INSTRUCTIONS TO FOLLOW
Tally the lines in the records below that contain "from" and return only the result.

RECORDS FOR THIS TASK
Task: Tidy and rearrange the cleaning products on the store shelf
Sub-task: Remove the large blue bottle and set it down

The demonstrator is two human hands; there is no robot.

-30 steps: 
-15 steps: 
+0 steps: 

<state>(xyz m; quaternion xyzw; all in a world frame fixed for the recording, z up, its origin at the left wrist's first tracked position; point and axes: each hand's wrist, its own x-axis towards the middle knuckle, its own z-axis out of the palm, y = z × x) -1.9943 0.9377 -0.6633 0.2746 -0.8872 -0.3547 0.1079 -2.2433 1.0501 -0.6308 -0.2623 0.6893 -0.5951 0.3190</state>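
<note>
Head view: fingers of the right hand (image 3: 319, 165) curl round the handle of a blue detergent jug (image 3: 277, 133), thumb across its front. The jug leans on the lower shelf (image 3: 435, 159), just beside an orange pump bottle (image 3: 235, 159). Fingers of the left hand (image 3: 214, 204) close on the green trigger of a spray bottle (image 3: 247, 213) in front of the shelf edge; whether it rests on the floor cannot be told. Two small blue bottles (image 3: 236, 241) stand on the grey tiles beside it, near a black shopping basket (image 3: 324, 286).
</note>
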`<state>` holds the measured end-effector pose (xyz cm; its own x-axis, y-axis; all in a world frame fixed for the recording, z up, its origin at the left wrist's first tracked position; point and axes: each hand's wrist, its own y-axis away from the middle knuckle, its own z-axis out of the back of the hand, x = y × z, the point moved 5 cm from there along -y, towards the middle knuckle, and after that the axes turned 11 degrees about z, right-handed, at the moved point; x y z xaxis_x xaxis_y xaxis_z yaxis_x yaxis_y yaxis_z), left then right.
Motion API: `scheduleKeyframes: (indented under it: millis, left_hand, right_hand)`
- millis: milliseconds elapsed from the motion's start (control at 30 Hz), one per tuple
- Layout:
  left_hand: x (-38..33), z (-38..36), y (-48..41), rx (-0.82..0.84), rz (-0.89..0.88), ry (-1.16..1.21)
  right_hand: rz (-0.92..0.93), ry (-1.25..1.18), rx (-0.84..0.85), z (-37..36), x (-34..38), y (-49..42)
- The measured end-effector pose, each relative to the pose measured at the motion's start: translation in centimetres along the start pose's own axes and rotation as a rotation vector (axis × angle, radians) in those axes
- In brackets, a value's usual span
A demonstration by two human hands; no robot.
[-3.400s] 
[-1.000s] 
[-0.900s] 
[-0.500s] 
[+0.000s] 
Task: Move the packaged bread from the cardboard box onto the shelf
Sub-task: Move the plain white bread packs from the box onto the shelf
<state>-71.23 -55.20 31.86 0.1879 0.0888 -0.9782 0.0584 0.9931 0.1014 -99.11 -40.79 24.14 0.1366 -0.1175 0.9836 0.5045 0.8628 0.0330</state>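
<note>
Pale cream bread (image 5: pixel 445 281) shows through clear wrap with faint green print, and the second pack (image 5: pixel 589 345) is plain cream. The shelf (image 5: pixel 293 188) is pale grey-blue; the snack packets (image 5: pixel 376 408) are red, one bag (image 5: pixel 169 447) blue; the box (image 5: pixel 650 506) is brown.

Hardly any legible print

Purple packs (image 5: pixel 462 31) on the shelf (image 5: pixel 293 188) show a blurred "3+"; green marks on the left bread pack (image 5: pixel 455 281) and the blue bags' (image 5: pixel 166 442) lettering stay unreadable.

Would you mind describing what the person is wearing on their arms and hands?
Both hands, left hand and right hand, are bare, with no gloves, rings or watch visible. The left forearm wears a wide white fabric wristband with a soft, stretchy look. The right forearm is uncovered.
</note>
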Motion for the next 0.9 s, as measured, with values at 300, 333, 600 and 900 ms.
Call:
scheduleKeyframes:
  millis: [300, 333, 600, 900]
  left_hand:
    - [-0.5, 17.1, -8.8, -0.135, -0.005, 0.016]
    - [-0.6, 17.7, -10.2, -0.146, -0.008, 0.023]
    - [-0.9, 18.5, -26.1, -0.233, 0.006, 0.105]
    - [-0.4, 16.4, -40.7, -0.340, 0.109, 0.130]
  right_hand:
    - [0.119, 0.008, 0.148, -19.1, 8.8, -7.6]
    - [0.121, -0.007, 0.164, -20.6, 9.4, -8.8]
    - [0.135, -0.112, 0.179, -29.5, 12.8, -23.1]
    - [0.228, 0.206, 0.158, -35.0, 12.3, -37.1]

SOLUTION TO THE PROBLEM
4